Exercise details = Only the first line of the listing and the lines after it, up to and including the one containing "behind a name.", should be retyped exactly.

##### Given data #####

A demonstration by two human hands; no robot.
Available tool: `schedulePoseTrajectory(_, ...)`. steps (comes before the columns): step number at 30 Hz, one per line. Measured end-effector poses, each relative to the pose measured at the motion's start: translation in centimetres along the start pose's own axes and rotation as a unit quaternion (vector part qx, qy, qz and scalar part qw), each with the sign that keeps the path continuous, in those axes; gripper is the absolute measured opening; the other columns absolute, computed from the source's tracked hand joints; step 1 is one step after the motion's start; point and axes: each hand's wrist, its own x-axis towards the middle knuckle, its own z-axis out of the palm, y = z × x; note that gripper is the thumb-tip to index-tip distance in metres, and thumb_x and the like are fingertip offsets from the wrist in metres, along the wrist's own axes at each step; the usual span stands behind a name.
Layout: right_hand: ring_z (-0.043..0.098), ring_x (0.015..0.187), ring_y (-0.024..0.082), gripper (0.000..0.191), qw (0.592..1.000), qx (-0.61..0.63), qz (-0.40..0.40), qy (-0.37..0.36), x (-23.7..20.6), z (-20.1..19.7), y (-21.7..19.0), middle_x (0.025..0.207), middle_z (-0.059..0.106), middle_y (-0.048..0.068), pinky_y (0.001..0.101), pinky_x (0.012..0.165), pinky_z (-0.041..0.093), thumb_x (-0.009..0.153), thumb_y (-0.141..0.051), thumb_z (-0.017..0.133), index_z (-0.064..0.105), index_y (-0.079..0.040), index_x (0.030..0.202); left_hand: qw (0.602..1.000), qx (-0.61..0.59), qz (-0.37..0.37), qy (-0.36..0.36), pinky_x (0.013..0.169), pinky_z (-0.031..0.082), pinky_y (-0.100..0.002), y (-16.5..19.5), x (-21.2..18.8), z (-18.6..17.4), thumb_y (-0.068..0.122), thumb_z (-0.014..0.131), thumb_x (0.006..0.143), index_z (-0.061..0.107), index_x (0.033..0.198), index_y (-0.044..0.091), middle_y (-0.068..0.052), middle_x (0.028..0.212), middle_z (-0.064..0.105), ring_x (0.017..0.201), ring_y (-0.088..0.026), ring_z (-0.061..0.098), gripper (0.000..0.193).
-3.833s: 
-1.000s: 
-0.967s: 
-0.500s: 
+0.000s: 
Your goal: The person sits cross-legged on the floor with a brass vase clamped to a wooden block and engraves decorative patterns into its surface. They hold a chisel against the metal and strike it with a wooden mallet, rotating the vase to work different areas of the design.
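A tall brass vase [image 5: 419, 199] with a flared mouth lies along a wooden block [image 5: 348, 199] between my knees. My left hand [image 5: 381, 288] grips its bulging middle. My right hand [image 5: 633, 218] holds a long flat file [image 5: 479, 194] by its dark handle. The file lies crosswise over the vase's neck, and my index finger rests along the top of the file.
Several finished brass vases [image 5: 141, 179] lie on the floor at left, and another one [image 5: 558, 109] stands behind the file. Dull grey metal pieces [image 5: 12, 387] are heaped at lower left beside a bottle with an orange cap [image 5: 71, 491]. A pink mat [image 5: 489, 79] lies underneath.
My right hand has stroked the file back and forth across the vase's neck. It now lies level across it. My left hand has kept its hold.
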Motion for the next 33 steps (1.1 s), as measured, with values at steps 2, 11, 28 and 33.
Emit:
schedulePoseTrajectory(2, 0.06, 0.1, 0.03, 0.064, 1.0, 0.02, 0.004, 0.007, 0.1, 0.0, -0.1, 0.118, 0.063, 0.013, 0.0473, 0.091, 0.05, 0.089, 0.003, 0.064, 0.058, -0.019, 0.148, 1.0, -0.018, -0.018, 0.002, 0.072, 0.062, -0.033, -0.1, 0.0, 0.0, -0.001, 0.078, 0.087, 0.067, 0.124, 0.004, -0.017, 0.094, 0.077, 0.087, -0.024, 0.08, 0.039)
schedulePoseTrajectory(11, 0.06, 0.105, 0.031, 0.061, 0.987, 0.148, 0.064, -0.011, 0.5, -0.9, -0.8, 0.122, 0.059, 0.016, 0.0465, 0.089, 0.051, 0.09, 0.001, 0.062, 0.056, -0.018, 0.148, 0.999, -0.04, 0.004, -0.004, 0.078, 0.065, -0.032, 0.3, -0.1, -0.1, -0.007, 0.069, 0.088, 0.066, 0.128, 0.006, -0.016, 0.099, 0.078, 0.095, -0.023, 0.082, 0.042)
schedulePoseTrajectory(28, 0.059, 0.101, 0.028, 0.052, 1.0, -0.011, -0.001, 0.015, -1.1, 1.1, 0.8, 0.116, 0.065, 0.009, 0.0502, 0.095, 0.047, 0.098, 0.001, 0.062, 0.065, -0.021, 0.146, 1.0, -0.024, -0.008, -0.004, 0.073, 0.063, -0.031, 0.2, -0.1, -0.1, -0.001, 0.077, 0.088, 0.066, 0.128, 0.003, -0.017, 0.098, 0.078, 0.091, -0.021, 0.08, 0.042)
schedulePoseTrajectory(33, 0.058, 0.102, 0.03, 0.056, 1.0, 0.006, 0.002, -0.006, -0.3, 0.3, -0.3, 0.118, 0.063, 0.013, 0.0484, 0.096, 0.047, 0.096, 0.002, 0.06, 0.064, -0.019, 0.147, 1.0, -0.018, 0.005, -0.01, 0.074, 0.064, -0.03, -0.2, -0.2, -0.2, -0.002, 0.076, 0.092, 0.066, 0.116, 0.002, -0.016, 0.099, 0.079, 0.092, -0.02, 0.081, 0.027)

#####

Response to this exercise =
A demonstration by two human hands; no robot.
Available tool: `schedulePoseTrajectory(_, ...)`. steps (comes before the columns): step number at 30 Hz, one per line. Measured end-effector poses, each relative to the pose measured at the motion's start: translation in centimetres along the start pose's own axes and rotation as a unit quaternion (vector part qx, qy, qz and scalar part qw), each with the sign that keeps the path continuous, in those axes; gripper is the absolute measured opening; the other columns absolute, computed from the source's tracked hand joints; step 1 is one step after the motion's start; point and axes: each hand's wrist, its own x-axis towards the middle knuckle, its own z-axis out of the palm, y = z × x; note that gripper is the thumb-tip to index-tip distance in metres, and thumb_x and the like are fingertip offsets from the wrist in metres, along the wrist's own axes at each step; the usual span stands behind a name.

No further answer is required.